# What is being asked
Please repeat, from the entries that follow, the lines from the one containing "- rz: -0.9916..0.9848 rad" through the one containing "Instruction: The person" exactly, adding nothing.

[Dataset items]
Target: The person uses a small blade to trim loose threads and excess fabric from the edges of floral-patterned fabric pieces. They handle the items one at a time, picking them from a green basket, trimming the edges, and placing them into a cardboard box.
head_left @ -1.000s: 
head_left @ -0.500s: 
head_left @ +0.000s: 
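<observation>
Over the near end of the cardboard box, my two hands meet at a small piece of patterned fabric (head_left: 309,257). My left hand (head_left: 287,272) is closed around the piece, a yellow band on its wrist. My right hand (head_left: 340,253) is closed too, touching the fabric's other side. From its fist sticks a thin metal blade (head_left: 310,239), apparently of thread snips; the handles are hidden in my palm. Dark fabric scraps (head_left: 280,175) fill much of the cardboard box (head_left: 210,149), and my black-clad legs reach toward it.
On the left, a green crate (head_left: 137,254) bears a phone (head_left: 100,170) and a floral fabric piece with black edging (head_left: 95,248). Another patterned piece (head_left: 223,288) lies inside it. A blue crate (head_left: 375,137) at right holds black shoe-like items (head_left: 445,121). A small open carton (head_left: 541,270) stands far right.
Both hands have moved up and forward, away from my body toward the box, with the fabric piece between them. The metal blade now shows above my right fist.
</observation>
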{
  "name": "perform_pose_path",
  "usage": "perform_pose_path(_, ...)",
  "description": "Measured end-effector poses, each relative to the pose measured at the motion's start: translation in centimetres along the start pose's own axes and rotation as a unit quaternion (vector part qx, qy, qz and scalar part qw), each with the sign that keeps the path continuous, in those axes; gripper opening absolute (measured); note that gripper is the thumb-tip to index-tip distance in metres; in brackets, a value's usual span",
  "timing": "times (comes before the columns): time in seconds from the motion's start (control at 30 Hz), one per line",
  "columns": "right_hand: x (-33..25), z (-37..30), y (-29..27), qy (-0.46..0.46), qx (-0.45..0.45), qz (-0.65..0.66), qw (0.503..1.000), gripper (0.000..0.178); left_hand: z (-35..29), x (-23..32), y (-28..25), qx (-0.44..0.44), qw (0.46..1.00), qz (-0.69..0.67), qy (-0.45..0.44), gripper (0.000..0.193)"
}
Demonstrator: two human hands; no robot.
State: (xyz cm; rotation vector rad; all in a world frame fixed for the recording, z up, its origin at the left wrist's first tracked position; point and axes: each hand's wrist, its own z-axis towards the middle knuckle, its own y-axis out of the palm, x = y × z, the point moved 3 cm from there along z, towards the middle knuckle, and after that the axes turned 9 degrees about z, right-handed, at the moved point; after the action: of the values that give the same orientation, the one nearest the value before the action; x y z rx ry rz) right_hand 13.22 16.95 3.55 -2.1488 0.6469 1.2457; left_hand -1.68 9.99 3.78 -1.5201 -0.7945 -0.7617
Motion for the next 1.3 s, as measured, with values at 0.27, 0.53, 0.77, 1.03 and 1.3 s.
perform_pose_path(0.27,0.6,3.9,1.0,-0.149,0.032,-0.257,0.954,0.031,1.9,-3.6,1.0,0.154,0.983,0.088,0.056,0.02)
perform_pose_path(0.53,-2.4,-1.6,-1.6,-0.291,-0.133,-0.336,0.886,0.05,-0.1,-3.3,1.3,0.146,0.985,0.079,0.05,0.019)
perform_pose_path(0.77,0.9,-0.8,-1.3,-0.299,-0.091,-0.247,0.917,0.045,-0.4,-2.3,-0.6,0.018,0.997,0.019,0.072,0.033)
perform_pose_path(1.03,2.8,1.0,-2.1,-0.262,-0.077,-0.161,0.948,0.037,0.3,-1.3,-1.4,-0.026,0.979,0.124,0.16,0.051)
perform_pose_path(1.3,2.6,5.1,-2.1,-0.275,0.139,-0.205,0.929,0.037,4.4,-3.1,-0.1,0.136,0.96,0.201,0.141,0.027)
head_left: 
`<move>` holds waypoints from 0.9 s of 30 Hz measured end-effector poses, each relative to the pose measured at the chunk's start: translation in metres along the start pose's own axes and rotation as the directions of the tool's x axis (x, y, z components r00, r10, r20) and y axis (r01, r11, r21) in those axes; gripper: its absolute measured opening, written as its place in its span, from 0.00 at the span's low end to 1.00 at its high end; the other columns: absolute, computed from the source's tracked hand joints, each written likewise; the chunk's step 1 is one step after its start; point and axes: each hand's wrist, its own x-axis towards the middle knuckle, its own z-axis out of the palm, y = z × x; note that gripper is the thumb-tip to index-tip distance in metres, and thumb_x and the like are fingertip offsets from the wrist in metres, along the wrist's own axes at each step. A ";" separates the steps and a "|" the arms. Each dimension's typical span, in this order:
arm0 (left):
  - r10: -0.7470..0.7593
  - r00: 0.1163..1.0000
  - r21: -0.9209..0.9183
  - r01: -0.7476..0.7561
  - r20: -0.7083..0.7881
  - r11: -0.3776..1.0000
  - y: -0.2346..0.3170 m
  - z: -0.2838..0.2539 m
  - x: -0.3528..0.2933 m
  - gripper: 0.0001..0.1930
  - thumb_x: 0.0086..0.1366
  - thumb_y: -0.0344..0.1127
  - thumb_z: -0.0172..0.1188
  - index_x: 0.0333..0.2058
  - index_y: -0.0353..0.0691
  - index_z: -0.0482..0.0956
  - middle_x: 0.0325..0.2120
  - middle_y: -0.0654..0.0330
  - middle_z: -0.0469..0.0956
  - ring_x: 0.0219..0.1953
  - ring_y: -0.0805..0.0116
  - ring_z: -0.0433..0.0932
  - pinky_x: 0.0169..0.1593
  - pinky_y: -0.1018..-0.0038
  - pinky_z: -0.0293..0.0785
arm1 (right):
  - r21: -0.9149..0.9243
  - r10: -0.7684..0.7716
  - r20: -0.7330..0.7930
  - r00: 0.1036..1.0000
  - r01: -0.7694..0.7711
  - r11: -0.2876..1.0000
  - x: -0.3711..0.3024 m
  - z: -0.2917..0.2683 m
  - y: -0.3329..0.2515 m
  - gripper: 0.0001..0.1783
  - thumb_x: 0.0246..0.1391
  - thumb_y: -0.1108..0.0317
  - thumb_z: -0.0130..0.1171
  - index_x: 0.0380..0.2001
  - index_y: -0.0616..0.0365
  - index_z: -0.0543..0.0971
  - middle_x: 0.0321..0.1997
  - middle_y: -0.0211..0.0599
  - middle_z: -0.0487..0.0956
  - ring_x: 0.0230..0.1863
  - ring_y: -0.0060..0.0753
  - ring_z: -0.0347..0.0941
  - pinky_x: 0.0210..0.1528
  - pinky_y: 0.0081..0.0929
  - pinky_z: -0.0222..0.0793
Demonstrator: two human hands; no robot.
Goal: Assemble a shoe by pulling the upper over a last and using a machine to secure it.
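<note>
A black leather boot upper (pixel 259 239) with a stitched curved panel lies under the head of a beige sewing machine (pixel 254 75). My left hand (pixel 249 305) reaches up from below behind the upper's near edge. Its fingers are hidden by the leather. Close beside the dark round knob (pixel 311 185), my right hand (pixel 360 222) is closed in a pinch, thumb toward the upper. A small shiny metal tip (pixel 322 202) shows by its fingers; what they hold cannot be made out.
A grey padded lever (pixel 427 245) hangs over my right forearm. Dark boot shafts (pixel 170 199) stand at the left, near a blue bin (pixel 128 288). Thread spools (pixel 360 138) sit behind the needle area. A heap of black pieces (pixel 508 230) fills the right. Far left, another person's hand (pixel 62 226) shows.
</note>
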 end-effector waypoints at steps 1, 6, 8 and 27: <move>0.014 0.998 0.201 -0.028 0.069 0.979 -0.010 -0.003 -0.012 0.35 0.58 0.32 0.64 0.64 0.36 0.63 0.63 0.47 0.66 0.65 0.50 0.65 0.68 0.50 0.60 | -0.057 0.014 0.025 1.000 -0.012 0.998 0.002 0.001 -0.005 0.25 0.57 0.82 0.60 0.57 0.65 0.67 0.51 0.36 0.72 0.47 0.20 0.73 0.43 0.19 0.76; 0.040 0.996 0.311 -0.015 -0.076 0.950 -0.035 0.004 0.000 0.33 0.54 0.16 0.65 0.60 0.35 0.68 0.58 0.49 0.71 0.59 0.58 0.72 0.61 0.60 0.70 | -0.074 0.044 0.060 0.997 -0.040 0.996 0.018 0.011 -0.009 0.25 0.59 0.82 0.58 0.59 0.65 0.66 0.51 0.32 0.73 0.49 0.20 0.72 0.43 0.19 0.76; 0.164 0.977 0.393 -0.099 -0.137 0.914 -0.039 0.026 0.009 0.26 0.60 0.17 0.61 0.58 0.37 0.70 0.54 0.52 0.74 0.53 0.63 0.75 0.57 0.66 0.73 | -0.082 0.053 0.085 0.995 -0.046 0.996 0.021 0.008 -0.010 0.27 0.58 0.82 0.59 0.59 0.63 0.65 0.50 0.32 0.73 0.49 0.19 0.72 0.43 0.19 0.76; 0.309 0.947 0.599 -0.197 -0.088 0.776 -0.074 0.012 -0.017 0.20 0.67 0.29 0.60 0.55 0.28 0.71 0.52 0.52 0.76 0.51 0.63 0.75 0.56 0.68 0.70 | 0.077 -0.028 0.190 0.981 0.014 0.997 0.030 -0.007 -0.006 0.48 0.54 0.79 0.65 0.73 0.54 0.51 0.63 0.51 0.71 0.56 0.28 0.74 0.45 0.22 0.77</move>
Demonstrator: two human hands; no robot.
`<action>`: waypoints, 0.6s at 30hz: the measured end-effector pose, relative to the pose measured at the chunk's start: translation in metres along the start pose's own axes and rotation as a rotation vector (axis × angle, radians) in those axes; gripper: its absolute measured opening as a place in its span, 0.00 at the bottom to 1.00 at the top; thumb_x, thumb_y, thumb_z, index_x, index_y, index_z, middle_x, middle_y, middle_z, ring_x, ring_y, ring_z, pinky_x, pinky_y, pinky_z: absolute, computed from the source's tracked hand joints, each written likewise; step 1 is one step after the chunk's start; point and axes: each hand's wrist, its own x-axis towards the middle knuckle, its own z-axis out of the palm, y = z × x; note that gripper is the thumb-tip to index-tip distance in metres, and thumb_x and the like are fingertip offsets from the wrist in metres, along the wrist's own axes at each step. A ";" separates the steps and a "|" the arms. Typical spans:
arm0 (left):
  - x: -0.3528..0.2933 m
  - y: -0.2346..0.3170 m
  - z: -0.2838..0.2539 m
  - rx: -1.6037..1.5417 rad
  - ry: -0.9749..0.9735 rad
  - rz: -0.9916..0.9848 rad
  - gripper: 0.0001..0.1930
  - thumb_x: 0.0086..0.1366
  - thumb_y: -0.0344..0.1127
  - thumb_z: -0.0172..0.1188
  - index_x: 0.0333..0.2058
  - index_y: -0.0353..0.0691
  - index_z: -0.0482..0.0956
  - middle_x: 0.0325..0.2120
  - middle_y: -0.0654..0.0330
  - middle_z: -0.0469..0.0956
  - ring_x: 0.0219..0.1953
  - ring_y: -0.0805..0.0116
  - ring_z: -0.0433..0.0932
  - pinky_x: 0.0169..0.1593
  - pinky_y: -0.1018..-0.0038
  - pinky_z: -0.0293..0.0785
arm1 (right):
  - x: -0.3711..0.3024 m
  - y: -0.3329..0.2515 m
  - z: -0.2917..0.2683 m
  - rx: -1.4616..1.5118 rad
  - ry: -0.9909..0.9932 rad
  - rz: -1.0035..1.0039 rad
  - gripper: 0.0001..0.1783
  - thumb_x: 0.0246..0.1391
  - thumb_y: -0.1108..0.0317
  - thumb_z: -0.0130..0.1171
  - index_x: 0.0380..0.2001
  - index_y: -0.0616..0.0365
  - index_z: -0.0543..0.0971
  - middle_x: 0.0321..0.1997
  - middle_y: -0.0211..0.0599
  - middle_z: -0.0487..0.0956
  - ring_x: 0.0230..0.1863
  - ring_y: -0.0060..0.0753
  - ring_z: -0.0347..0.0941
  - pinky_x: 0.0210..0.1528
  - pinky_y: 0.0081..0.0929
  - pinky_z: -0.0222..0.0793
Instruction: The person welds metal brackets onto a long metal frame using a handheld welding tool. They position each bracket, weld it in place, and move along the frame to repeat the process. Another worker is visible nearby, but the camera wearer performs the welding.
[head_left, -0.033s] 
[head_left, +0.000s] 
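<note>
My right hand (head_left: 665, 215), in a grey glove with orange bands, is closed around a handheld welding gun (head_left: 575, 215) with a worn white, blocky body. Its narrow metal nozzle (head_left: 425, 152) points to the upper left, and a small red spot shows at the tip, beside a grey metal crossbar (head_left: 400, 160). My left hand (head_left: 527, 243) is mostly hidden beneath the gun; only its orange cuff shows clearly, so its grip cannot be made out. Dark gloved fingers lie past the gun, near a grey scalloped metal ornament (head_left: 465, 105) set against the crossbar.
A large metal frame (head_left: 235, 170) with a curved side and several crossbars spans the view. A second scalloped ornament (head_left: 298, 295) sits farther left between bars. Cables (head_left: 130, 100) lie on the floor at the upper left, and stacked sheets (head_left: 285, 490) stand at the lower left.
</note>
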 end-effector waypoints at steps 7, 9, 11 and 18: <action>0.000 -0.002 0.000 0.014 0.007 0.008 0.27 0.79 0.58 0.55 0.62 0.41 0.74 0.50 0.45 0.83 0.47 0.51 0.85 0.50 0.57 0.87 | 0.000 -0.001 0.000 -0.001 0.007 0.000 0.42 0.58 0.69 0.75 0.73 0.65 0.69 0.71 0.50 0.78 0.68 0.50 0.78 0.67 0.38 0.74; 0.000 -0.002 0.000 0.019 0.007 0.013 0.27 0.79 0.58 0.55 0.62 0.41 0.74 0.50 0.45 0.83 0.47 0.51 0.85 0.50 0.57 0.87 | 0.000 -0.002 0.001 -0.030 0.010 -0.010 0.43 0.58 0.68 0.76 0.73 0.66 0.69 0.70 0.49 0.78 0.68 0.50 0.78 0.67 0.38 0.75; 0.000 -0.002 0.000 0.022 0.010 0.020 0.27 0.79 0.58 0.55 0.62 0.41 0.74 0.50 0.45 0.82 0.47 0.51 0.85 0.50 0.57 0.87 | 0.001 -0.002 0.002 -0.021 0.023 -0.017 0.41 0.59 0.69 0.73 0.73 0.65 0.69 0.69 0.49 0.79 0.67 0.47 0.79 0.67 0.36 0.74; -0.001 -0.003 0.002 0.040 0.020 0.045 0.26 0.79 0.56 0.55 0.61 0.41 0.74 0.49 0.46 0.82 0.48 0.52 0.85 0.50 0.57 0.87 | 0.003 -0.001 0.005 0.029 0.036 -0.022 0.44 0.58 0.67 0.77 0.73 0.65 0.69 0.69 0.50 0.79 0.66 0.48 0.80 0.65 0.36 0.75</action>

# Completed exercise
  - rz: -0.9916..0.9848 rad
  - gripper: 0.0001..0.1930
  - thumb_x: 0.0086..0.1366
  - thumb_y: -0.0344..0.1127
  - thumb_z: -0.0172..0.1188
  - index_x: 0.0333..0.2058
  - index_y: -0.0353..0.0691
  - index_z: -0.0482..0.0956
  - middle_x: 0.0325..0.2120
  - middle_y: -0.0654..0.0330
  - middle_z: -0.0469..0.0956
  - ring_x: 0.0219..0.1953
  - ring_y: -0.0805..0.0116
  - ring_z: -0.0433..0.0932
  - pinky_x: 0.0169..0.1593
  - pinky_y: -0.1018..-0.0038
  - pinky_z: -0.0293..0.0785
arm1 (right):
  - x: -0.3711..0.3024 m
  - y: -0.3329..0.2515 m
  - z: -0.2917..0.2683 m
  - rx: -1.4616..1.5118 rad
  - ry: -0.9909..0.9932 rad
  - rz: -1.0035..1.0039 rad
  - gripper: 0.0001..0.1783
  - thumb_x: 0.0246..0.1391
  - thumb_y: -0.1108..0.0317
  - thumb_z: -0.0130..0.1171
  - index_x: 0.0380..0.2001
  - index_y: -0.0616..0.0365
  - index_z: -0.0543..0.0971
  - middle_x: 0.0321..0.1997
  - middle_y: -0.0211..0.0599
  - middle_z: -0.0487..0.0956
  - ring_x: 0.0230..0.1863
  - ring_y: -0.0060..0.0753
  - ring_z: -0.0347..0.0941
  - pinky_x: 0.0210..0.1528
  - pinky_y: 0.0081..0.0929
  - pinky_z: -0.0222..0.0793
Instruction: The person welds metal brackets onto a long metal frame using a handheld welding tool. They position each bracket, weld it in place, and move along the frame to repeat the process. Another worker is visible nearby, but the camera wearer performs the welding.

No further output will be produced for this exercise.